Giunto in Italia dalla Costa D’Avorio, Mamadou lavora come bracciante agricolo stagionale. Dopo anni di sfruttamento nel settore del tabacco, decide di denunciare la sua condizione e avviare un percorso di fuoriuscita dal ghetto di Castel Volturno. Laureato in Lingue, Mamadou diviene prima mediatore linguistico culturale e poi operatore presso lo SPRAR di Caserta.
Emmanuel arriva in Italia dalla Libia. Lì era stato vittima di un agguato: sparato alle spalle, è rimasto zoppo a causa di una lesione del nervo sciatico. Proprio la sua invalidità lo risparmia dal lavoro nero. Dopo diverse vicissitudini finisce nel centro Sprar di Rionero, lì accetta di lavorare in agricoltura per la cooperativa Ripensarci, con un contratto di lavoro.
In Italia dal 2007, per tre anni Ibra fa il rider a Milano finché non viene contattato da un amico, senegalese come lui, per andare a lavorare nei campi della Capitanata, in Puglia. Il suo amico si rivelerà un “capo nero”. Dopo due anni durissimi, la svolta: grazie a un gruppo di associazioni viene formato al lavoro agricolo.

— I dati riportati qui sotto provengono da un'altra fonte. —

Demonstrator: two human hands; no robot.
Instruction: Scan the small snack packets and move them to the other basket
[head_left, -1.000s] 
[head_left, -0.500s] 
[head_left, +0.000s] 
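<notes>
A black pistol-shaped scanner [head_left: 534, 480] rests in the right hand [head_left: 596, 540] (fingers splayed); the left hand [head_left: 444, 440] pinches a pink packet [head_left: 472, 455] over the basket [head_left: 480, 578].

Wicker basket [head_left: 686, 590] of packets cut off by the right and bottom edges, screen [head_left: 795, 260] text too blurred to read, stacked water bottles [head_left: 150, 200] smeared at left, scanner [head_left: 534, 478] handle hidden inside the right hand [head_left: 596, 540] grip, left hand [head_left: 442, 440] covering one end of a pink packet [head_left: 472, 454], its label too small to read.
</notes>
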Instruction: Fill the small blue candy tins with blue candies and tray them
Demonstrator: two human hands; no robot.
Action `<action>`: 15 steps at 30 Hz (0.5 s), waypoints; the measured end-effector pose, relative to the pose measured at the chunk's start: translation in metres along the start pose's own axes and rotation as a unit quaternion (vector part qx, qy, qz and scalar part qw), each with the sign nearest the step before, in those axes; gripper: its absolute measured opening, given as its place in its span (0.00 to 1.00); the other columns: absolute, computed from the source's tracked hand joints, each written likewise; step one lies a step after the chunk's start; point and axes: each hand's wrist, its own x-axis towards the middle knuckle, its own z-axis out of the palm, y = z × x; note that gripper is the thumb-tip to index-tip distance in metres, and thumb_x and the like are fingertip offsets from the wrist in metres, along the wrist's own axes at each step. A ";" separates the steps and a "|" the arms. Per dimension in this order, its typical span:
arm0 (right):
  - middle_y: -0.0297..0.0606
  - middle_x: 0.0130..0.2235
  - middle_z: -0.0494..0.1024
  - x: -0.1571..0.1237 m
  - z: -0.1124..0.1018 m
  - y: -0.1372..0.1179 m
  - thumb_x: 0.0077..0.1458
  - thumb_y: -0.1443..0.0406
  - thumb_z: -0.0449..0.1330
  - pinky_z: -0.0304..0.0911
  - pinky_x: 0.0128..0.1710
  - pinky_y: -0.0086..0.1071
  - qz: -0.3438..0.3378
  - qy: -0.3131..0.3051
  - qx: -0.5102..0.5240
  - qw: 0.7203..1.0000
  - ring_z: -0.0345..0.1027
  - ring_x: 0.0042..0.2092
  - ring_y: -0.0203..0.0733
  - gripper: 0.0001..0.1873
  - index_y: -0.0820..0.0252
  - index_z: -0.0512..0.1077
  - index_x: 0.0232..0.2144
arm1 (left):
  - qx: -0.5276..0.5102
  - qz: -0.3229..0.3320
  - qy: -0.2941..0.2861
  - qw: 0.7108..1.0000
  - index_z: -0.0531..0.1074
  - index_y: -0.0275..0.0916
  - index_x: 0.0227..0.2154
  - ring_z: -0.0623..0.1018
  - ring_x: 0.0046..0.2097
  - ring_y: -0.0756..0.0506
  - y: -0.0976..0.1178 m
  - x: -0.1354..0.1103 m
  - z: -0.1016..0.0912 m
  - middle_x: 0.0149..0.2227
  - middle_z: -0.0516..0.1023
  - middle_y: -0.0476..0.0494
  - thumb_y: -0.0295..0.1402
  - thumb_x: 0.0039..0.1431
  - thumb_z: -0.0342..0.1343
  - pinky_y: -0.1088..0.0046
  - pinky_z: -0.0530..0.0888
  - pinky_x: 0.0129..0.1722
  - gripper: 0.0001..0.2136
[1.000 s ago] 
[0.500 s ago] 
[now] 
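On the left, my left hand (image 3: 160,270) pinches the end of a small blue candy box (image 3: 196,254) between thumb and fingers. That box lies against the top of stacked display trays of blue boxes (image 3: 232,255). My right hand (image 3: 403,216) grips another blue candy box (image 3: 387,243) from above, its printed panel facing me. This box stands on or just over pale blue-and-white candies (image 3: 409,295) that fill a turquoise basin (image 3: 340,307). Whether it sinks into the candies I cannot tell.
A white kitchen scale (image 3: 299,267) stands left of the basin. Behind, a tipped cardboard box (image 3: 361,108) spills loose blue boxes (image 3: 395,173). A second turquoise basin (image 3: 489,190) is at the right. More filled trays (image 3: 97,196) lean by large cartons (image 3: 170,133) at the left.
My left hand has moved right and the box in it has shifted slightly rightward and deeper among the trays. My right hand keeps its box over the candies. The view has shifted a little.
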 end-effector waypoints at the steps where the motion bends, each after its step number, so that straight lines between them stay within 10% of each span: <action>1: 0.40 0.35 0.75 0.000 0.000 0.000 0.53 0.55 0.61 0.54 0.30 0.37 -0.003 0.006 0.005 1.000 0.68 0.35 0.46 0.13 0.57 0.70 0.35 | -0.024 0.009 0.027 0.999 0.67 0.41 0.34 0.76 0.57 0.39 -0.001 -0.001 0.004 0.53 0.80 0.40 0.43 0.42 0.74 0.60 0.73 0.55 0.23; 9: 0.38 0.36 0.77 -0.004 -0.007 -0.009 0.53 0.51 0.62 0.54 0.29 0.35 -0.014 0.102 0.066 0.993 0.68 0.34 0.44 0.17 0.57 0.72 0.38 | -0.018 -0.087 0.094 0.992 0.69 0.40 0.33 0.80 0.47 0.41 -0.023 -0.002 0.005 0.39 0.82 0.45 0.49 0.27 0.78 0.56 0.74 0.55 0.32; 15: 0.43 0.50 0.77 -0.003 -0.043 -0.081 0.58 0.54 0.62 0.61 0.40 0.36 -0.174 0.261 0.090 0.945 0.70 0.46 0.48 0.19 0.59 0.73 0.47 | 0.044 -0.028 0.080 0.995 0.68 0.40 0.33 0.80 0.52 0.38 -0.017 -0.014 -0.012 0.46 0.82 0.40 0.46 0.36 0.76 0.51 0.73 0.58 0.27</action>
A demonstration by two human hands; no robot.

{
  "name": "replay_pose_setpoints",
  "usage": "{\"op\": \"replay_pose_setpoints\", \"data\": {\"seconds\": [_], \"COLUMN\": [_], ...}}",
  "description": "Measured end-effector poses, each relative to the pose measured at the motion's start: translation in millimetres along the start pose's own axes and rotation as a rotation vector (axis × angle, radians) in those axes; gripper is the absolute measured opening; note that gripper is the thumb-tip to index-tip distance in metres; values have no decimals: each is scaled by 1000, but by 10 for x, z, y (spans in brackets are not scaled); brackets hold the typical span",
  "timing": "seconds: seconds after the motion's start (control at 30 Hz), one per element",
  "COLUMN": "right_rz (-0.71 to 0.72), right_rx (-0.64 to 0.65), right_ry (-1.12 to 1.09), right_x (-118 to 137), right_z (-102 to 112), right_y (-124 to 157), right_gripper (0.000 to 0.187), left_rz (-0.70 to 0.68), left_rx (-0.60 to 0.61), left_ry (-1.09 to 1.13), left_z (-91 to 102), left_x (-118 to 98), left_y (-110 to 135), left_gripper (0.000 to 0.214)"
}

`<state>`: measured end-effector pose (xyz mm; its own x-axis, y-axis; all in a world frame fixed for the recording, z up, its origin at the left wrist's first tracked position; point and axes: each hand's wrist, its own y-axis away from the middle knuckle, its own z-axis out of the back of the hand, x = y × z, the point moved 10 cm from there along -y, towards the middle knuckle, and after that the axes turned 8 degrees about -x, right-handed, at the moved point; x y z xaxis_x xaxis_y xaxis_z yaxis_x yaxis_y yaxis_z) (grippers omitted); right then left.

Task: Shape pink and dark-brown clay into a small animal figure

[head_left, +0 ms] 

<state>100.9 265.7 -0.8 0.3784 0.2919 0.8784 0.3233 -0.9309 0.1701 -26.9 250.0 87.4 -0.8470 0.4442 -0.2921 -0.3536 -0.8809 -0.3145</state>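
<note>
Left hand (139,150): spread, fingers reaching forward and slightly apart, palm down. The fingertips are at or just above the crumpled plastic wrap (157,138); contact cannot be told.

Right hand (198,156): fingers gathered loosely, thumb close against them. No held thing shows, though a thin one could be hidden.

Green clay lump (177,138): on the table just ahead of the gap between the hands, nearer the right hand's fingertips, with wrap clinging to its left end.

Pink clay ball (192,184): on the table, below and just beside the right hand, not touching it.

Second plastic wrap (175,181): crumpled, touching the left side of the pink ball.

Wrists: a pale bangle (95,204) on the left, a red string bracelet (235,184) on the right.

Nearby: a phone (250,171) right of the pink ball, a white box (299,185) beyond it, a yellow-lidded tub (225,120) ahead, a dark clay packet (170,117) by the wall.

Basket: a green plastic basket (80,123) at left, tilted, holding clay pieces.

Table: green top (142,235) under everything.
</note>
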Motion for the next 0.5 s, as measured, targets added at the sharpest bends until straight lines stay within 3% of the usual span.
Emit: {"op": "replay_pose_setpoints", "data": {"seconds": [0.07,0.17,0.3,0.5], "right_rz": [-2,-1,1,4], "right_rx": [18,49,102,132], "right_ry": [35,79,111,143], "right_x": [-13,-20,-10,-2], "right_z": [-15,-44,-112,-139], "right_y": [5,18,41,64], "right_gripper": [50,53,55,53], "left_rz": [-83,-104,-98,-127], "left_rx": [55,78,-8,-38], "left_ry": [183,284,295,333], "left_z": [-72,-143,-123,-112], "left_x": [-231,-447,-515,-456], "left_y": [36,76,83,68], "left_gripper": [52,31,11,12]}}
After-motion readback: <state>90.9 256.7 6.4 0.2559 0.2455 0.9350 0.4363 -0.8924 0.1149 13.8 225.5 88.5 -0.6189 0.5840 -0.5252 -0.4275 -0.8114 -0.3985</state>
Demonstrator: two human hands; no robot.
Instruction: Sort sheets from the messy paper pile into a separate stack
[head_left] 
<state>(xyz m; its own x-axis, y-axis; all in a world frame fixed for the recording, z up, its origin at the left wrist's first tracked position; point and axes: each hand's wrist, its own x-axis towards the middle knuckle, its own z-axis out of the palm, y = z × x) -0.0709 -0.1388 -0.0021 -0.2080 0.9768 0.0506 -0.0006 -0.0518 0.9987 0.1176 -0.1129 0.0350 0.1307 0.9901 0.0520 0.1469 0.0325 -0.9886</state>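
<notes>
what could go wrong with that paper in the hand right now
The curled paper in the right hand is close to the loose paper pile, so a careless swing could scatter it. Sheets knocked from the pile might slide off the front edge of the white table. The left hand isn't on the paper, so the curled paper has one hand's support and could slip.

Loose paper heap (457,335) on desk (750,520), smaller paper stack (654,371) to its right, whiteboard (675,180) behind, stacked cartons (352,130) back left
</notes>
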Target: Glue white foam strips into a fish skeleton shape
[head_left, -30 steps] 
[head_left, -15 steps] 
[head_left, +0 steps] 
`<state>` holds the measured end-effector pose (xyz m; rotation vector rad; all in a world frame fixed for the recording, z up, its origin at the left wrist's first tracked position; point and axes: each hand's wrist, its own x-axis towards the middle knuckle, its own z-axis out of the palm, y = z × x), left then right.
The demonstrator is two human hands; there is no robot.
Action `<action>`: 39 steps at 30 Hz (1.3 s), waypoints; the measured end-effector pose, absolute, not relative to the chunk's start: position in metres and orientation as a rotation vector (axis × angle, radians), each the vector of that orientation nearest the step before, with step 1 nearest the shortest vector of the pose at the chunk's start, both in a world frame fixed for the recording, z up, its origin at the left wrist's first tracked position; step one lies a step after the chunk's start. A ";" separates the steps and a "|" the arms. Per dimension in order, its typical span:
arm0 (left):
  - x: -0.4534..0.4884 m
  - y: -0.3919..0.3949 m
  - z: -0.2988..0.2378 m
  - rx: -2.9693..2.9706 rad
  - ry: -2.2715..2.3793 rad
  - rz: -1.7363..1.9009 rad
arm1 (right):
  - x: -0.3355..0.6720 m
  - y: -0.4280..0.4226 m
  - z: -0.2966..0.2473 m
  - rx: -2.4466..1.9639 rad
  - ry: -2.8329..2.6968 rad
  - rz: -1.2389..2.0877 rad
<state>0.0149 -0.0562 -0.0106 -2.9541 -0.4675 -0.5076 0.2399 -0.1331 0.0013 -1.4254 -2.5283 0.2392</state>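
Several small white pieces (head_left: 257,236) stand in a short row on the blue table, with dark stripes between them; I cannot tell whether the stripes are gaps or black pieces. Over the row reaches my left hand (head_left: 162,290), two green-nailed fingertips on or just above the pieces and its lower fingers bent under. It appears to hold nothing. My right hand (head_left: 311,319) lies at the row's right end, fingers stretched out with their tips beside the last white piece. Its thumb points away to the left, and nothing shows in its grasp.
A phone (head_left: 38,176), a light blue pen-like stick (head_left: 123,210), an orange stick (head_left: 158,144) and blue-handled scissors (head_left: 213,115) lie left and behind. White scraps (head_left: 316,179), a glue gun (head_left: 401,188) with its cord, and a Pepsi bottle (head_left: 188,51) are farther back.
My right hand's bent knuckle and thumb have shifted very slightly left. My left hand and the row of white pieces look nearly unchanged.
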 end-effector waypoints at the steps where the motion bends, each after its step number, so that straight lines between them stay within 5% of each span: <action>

Oggi Ibra è felice.
Cheick è un richiedente asilo arrivato in Italia nel 2017. Il suo procedimento si è incagliato più volte; il suo sogno è portare in Italia, prima o poi, la moglie e i due figli. Nei primi mesi a Lavello ha conosciuto lo sfruttamento sotto un “capo nero”. Ha una fastidiosa patologia che lo ha costretto a tre interventi chirurgici per rimuovere una patina che gli offusca la vista. Ora Cheick continua a lavorare nei campi, ma da uomo libero.
Khady, operatrice della Caritas di origine senegalese, ci ha raccontato la storia dell’aggressione subita da Kemo, gambiano, colpito da una “scarica di sassi” mentre lavorava nei campi della Capitanata. Dopo l’incontro con Khady, grazie alla Caritas, Kemo ha studiato italiano e ha trovato un lavoro in un’azienda agroalimentare di Foggia.